Hearn was equally remarkable. He wasn’t the original Sweeney (that was Len Cariou), but I saw him in a touring production in 1980 at the Golden Gate in San Francisco, and 20 years later in a San Francisco Symphony concert with Patti LuPone as Mrs. Lovett. The word that comes to mind when I think of Hearn in Sweeney is “titanic.” He harnessed such power, and expressed so viscerally Sweeney’s tragic thirst for vengeance, that I could feel his grief under my skin, crawling up my back and down each arm. I remember when LuPone and Hearn had taken their final bows, LuPone took a step back, opened her arms with love and admiration and said to Hearn, “Take another bow.” What a pro.
LuPone, you might remember, is the actress who lashed out at an audience member (“Who do you think you are?”) who took a photo of her during her big number, “Rose’s Turn,” in a 2008 revival of Gypsy. Years later she saw someone texting in the first row and snatched the cell phone out of the miscreant’s hand. How can you not love her?
* In Terrence McNally’s Master Class, Zoe Caldwell played opera diva Maria Callas – not the young Callas but the later-in-life veteran giving a master class in singing. Caldwell, an Australian who worked in England before coming to the U.S., had an extraordinary speaking voice – deep and throaty, supple, musical in its variation and texture.
I always hope when I go to the theater (or to a movie) that one of two things will happen: 1) I’ll fall in love, or 2) I’ll see something I’ve never seen before. With Zoe Caldwell, both happened. She was sly, she was diabolical; she was flirtatious, wise and wickedly funny. She encompassed all of that in one performance.
* Spring Awakening. Timing is everything. When I visited New York in the fall of 2006, I heard the buzz about a contemporary rock musical, still in previews, adapted from an 1891 German play about disaffected youth. Sounds strange but it worked brilliantly.

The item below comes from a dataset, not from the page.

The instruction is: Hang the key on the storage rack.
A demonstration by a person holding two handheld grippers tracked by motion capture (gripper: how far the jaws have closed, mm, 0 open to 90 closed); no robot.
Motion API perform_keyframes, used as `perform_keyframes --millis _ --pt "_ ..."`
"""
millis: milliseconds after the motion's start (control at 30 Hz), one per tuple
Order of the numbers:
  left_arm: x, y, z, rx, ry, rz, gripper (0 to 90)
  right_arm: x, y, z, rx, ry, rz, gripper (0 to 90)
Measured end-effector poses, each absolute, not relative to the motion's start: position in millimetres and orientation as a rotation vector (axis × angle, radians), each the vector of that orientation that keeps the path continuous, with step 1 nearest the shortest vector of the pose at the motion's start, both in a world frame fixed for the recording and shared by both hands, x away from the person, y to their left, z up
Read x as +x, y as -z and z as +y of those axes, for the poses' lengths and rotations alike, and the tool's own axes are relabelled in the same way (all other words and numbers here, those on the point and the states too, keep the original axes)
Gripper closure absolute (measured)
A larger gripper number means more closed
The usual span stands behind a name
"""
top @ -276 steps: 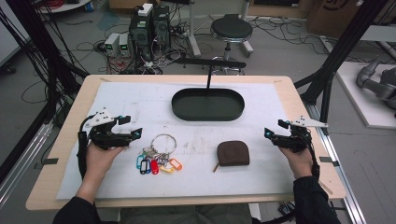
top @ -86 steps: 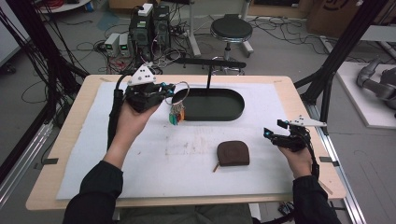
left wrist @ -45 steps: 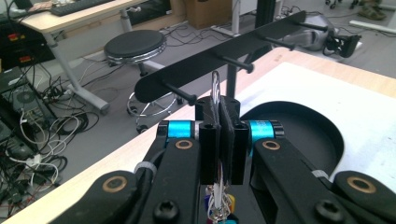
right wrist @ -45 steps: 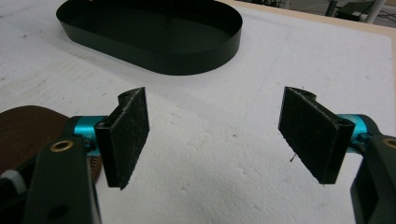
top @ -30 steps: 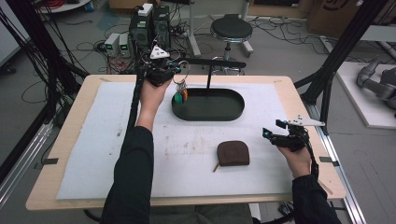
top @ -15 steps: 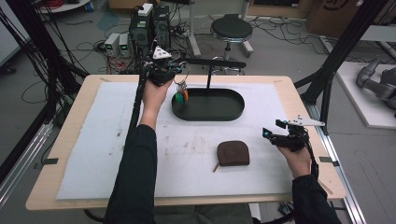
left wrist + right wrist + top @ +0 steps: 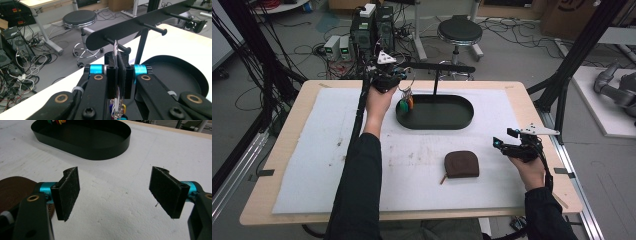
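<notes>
The right gripper (image 7: 512, 146) rests near the front of the table (image 7: 282, 150), on the right side, with its jaws wide apart and nothing between them. Just to its left lies a small brown pouch (image 7: 461, 164), and nobody is touching it. Farther back sits a black tray (image 7: 464, 107). At the back stands a black rack (image 7: 150, 18) with pegs sticking out. The left gripper (image 7: 117, 60) is up there, with its jaws pressed together on the ring of the keys (image 7: 405, 102). The bright tags hang down over the left end of the tray. In the left gripper view the ring is right in front of the nearest peg (image 7: 117, 45), but it does not look hooked on yet. So the lifting is done, I think. What is left is to slide the ring onto the peg and let go. The pouch may need a place too.
</notes>
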State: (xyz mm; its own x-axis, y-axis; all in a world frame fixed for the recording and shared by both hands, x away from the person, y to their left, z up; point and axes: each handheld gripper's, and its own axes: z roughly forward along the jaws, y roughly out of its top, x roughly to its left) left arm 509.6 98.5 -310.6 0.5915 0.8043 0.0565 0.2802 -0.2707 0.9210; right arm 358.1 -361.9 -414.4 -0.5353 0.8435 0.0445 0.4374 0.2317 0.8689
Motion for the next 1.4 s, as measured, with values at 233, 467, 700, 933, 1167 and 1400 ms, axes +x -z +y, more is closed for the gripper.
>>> perform_keyframes --millis 233,467,700,933,1167,1400 --pt "509.6 312.7 96.8 1.837 -0.680 0.890 83.1 357.7 413.9 -361.7 1.176 -1.242 2.069 25.2" --pt "505.8 312.9 96.9 1.862 -0.738 0.901 72.8 358.4 414.6 -361.1 1.172 -1.239 2.070 25.2" --pt "492.0 311.8 103.9 1.852 -0.738 0.901 53.2 358.8 415.3 -360.0 1.169 -1.227 2.077 25.1" --pt "457.9 317.1 121.9 1.813 -0.664 0.857 41.3 357.7 415.0 -358.1 1.163 -1.214 2.076 25.1" --pt "410.8 329.4 148.2 1.793 -0.615 0.829 33.3 355.9 415.0 -356.0 1.162 -1.201 2.082 25.1" --pt "353.9 353.3 171.2 1.822 -0.644 0.795 27.4 353.4 414.5 -355.1 1.166 -1.188 2.087 25.1"
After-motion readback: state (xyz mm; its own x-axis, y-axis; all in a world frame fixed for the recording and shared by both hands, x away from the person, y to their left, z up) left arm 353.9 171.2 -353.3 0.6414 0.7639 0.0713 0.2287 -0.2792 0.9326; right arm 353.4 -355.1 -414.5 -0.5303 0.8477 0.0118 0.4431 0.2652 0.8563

My friend and I scored tickets to the last preview before opening night and the ensemble cast – including Jonathan Groff, Lea Michelle and John Gallagher, Jr. – was on fire. The company was so thrilled to be on stage together — in a nascent hit — that you got a contact high from watching them. The energy was electrifying, the audience ecstatic.
There were many more. For these fine performances, I’m also grateful: Vanessa Redgrave in Long Day’s Journey into Night, Gabriel Byrne, heartbreaking in Moon for the Misbegotten; phenomenal Lily Tomlin playing 12 roles in her one-woman show, The Search for Signs of Intelligent Life in the Universe; Amanda Plummer and Geraldine Page in Agnes of God; Dorothy Loudon in Annie; Rita Moreno, hilarious in The Ritz and riveting in Master Class at Berkeley Rep; Dorothy Collins, The Sound of Music; Dustin Hoffman, in a 1984 revival of Death of a Salesman.
Judith Ivey, Hurlyburly and the best Amanda Wingfield I’ve ever seen in The Glass Menagerie; Mary-Louise Parker, How I Learned to Drive, Proof and The Sound Inside; Judi Dench, Amy’s View; Patti LuPone, Evita, Anything Goes and Gypsy; Mandy Patinkin, Evita; Cherry Jones, Doubt and The Heiress; Jefferson Mays, I Am My Own Wife; Elaine Stritch, A Delicate Balance; Joan Allen, Burn This; Sandy Duncan, Peter Pan; Natalia Makarova, On Your Toes; Alan Cumming, Cabaret; and John Glover, Love! Valour! Compassion!